Special glasses for watching the solar eclipse are particularly useful for schoolchildren.
Special glasses for watching the solar eclipse are particularly useful for schoolchildren.

Don’t forget to look out for the partial solar eclipse this morning, Friday.

Weather permitting, we should be able to see around 90 per cent of the sun covered as the moon crosses its path at 9.32am.

First contact is at 8.27am, with the eclipse ending at 10.41am.

Make sure you follow the guidelines to watch the event safely – and send us in your photographs of this rare occurence.

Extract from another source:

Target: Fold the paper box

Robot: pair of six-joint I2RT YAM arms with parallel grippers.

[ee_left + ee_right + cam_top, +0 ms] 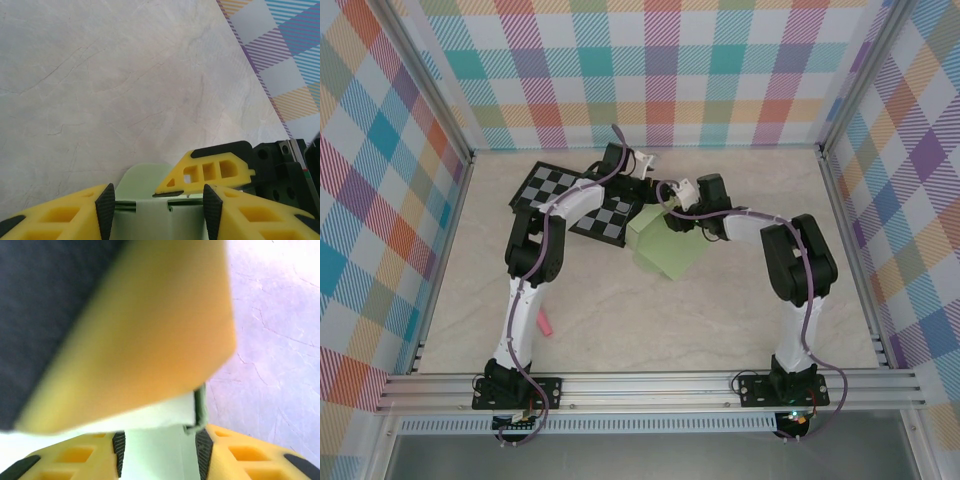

Dr Chris Arridge, a Royal Society research fellow and lecturer from Lancaster University’s physics department, suggests making a home-made ‘pinhole camera’ out of two sheets of paper if you don’t have any special eclipse glasses – or use a kitchen colander!

He said: “Some people say you can use sunglasses but you really shouldn’t. They block out the light glare but there are certain colours of light that still get through that can damage your eyes.

“You can buy special eclipse viewing goggles to provide complete protection but an easy way is to take a piece of paper and put a tiny hole in it with a needle.

“If you then hold that in front of the sun and allow the light that comes through the hole to fall onto another piece of paper held 2-3ft away you can then look at the second piece of paper to see a projected image of the sun with the moon crossing it.

“A colander does exactly the same thing if you hold it up to the sun and look at the piece of paper it projects the image onto.”